# Aim of the exercise
Pull each line containing "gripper" out of the data and copy it.

Dataset excerpts
|---|

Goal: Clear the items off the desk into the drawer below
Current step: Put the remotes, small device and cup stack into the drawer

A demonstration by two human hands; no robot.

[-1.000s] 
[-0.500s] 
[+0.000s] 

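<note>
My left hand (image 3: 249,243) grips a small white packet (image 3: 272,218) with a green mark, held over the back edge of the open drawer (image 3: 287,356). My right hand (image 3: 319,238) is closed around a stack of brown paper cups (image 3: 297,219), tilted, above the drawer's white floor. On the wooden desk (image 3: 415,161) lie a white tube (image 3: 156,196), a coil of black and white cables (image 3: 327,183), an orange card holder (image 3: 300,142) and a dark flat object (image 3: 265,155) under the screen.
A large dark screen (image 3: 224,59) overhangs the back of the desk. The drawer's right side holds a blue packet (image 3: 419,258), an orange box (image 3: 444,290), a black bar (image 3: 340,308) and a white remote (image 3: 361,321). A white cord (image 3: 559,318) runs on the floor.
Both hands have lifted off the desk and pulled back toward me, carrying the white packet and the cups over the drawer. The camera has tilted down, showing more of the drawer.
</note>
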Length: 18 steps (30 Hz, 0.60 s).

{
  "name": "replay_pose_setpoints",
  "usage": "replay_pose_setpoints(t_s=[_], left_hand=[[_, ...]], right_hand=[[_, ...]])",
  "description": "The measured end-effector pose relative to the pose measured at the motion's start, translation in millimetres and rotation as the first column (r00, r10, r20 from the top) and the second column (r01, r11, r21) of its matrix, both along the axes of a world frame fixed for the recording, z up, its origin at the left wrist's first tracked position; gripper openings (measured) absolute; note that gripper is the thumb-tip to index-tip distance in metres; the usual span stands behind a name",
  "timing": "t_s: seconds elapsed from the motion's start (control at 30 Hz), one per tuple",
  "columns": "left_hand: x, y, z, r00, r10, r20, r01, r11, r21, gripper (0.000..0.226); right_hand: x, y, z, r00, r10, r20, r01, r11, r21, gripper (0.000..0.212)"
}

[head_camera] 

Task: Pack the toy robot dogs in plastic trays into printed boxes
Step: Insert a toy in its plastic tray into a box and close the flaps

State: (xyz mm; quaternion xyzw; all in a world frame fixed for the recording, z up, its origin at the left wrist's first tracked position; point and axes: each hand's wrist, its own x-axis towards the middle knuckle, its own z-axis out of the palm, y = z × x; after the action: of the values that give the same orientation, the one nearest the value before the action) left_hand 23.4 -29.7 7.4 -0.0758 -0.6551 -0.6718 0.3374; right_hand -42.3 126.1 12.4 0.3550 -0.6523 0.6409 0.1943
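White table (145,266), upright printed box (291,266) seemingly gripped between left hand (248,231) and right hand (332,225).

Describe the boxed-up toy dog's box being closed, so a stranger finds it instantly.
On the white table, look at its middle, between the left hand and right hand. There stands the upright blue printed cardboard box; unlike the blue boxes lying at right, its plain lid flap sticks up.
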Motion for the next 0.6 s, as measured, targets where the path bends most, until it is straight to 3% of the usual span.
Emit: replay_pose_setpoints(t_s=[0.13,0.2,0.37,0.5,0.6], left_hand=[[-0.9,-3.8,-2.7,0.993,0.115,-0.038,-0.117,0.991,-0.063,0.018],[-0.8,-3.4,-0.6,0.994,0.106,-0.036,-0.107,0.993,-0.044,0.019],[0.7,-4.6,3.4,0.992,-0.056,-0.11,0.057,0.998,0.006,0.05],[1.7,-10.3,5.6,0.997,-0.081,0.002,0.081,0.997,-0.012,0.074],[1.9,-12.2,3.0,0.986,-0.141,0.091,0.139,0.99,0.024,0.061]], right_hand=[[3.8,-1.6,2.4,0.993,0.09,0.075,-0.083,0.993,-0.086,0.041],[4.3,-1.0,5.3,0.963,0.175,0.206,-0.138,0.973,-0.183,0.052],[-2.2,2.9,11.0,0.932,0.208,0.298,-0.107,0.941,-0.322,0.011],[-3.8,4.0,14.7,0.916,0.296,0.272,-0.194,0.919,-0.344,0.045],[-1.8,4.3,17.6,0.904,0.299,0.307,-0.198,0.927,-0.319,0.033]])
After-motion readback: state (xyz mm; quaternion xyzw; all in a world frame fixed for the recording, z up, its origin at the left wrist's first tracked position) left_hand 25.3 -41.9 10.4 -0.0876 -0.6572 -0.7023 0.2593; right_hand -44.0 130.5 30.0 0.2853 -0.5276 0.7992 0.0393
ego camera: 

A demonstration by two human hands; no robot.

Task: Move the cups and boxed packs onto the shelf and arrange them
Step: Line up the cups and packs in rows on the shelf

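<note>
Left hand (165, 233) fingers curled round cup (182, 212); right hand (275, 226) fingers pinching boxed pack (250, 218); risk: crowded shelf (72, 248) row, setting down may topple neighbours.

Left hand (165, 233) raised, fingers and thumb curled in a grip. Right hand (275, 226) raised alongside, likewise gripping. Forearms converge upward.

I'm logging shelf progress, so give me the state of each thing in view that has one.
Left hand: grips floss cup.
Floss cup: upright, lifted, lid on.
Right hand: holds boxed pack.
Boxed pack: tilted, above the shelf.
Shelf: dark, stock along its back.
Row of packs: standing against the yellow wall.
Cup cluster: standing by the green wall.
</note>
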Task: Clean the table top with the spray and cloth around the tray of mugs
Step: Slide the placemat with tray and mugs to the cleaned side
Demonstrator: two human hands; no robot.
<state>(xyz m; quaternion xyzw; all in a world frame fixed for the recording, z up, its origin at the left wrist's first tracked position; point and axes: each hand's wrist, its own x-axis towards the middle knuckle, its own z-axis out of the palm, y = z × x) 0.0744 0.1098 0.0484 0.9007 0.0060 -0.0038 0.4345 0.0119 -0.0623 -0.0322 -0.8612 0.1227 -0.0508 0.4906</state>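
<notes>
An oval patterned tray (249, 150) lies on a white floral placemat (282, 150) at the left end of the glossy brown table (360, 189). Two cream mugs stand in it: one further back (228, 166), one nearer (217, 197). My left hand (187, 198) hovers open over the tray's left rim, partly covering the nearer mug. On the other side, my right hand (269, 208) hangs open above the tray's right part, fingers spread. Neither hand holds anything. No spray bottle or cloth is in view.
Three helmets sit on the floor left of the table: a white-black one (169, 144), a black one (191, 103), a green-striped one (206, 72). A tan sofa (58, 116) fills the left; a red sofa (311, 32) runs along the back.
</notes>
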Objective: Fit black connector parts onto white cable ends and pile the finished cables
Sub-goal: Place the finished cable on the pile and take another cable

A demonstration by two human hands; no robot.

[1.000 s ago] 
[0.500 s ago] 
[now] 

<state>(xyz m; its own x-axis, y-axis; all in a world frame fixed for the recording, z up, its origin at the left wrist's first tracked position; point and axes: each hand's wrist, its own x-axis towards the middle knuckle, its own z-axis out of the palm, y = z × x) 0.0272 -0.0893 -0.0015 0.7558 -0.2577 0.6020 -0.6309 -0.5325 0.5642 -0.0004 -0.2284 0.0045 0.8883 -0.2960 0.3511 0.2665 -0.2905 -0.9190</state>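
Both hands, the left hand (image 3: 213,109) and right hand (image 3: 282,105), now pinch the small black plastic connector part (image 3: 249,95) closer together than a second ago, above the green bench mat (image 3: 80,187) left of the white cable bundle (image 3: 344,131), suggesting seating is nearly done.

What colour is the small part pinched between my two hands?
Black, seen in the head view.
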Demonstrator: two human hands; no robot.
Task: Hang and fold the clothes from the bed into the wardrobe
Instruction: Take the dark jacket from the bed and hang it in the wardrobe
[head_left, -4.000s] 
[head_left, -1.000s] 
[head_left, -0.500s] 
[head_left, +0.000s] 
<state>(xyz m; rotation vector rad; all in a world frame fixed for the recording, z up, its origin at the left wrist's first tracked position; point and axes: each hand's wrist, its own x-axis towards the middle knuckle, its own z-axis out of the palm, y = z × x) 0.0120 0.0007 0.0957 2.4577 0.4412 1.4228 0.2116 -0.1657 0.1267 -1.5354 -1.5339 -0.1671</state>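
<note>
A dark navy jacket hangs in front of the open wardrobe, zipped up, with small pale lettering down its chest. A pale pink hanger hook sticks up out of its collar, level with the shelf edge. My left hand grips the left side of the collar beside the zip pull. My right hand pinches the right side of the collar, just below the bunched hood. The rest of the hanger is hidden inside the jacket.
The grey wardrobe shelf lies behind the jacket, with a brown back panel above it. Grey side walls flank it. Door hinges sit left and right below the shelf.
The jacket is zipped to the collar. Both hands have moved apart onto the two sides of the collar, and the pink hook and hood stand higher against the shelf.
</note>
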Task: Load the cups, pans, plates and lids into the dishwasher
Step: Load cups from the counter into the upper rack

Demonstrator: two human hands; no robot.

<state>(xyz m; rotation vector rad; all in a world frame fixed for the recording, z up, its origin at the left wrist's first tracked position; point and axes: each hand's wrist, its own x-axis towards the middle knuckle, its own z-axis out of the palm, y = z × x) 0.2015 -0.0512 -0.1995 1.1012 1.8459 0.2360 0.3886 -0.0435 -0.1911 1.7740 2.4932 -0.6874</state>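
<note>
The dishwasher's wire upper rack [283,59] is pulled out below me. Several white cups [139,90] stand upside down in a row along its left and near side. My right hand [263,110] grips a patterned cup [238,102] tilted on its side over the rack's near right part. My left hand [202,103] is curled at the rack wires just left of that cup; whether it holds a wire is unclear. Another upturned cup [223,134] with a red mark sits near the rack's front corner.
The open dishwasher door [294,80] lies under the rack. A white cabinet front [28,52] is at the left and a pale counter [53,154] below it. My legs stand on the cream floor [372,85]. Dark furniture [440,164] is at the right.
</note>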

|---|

# Solution to this exercise
  "description": "The measured end-effector pose relative to the pose measured at the motion's start, translation in millimetres and rotation as the first column (r00, r10, r20 from the top) and the second column (r01, r11, r21) of its matrix, both along the axes of a world frame fixed for the recording, z up, its origin at the left wrist's first tracked position; gripper openings (measured) absolute; note that gripper is the thumb-tip to index-tip distance in metres; the usual span stands behind a name",
  "columns": "left_hand: x, y, z, r00, r10, r20, r01, r11, r21, gripper (0.000..0.226); right_hand: x, y, z, r00, r10, r20, r01, r11, r21, gripper (0.000..0.212)"

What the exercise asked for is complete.